[Provided data]
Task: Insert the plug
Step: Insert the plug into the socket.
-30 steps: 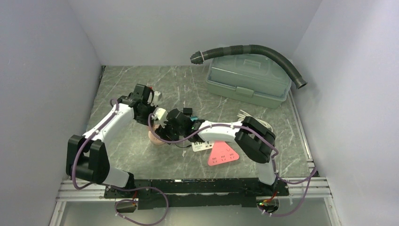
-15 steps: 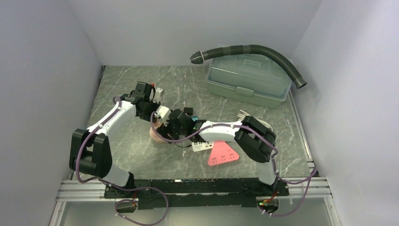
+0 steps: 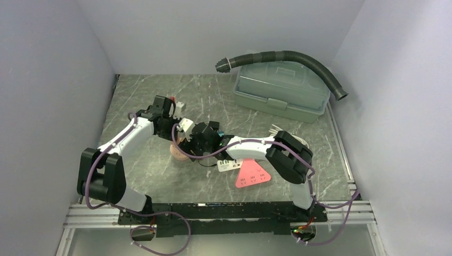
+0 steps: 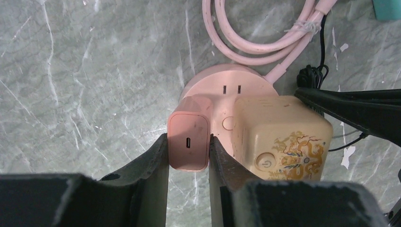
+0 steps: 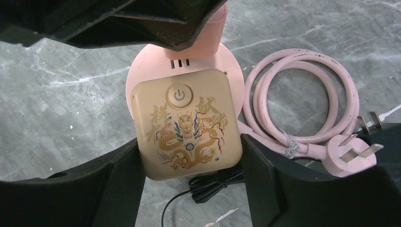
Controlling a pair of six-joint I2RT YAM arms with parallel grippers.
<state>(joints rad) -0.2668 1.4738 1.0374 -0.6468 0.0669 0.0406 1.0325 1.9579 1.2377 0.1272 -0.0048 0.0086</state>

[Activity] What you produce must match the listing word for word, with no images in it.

[Response to the task]
Task: Insert the plug
Step: Insert the plug into the socket.
-30 steps: 
-15 steps: 
+0 steps: 
+0 steps: 
+0 steps: 
Controlling a pair of six-joint I2RT YAM arms with parallel grippers.
<state>(joints rad) -0.2668 1.4738 1.0374 -0.6468 0.0669 0.0406 1.0325 1.9579 1.2377 0.1272 -0.0048 0.0086</state>

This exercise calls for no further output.